Exact measurement of intake is difficult with the use of 24-hour diet recalls. Despite having a registered dietitian instruct athletes on how to document intake accordingly, human error as well as user understanding of portion sizes and overall exposure to intake documentation could have interfered with accurate recording procedures. Optimally, a three-day diet recall would have been more advantageous in estimating inadequate intake for this group of athletes and has been noted for further research. Other factors that could have skewed data to represent a false record of intake are the influence of training schedules, meal availability and timing, sickness, preconceptions of food intake and performance, as well as many other factors (2).

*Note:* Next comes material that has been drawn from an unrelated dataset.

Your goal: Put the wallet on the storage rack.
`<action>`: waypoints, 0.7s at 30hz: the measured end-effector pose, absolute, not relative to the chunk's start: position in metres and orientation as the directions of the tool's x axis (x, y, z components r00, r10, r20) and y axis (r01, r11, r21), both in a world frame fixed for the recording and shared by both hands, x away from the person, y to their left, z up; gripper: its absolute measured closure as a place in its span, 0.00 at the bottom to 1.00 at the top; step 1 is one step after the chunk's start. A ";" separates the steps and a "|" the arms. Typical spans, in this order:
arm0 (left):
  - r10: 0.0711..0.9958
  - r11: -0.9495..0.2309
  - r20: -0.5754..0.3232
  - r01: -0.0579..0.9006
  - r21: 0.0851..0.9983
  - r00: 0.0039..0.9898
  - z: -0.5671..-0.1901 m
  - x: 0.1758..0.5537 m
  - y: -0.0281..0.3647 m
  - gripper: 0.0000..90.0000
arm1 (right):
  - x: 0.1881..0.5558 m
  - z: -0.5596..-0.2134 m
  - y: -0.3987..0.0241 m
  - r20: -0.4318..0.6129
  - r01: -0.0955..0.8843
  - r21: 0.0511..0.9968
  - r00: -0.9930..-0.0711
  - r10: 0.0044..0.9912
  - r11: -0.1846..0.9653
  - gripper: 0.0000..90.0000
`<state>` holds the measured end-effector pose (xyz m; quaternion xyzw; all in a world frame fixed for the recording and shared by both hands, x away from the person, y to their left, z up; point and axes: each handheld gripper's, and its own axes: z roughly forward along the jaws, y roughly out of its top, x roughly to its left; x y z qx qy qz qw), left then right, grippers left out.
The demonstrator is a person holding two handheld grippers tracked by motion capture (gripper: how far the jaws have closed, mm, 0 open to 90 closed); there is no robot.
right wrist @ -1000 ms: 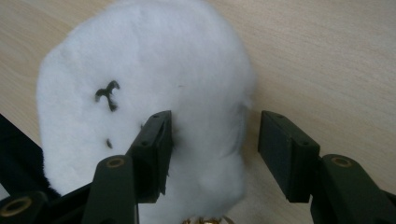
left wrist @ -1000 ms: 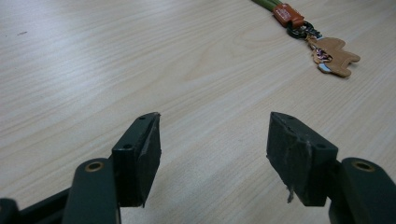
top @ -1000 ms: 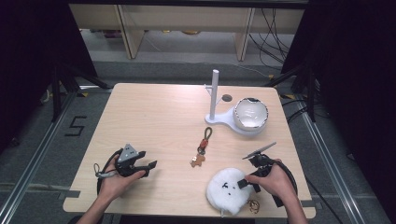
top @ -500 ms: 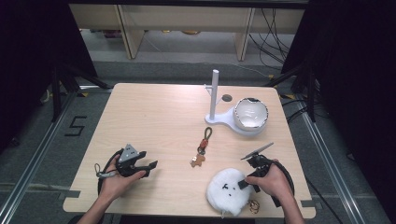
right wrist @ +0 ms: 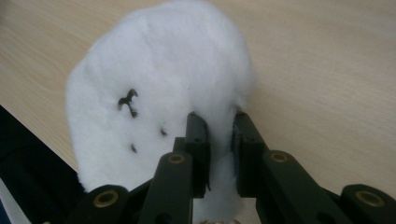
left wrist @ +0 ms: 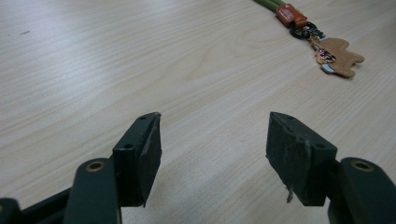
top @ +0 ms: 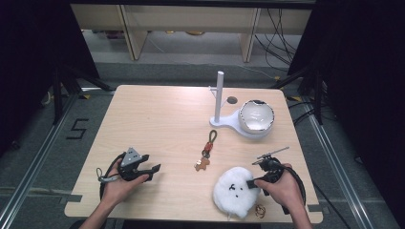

Participant drop out during the second collection period also was an unforeseen barrier to collecting data for comparison of autumn and winter dietary intake records.
Total energy intake was low in this group of elite athletes based on current intake guidelines, and consequently total nutrient intake was also low based on EAR comparisons. Overall, this group of elite athletes could benefit from monitoring and evaluation from a registered dietitian throughout training to meet current EAR guidelines. Additional research is needed to determine if this group of elite athletes is consuming adequate distribution of macronutrients, but possibly not an adequate amount and therefore insufficient micronutrients.
It should be noted that it is difficult to determine the adequacy of energy intakes given that energy requirements have yet to be determined for elite athletes with SCI, and solely referencing data used for able-bodied athletes is not appropriate to make a conclusion. This group of athletes did consume adequate meals in compliance with macronutrient distribution ranges, but overall calories need to be increased to meet the EAR for most nutrients in both men and women. The EAR values referenced are specific to able bodied athletes and could be used as guidelines for athletes with SCI, but specific recommendations should be calculated on an individual basis as these values could be above or below the needs of these athletes. It could be advised that consulting with a sports registered dietitian nutritionist would be of benefit to this group of athletes and should be taken into consideration with future nutrition recommendations and nutrition education provided for these athletes. This study provides information regarding dietary intake of elite athletes with SCI. Further research is warranted to determine energy requirements to establish dietary recommendations for elite athletes with SCI in order to adequately represent the intake needs of this group of elite athletes.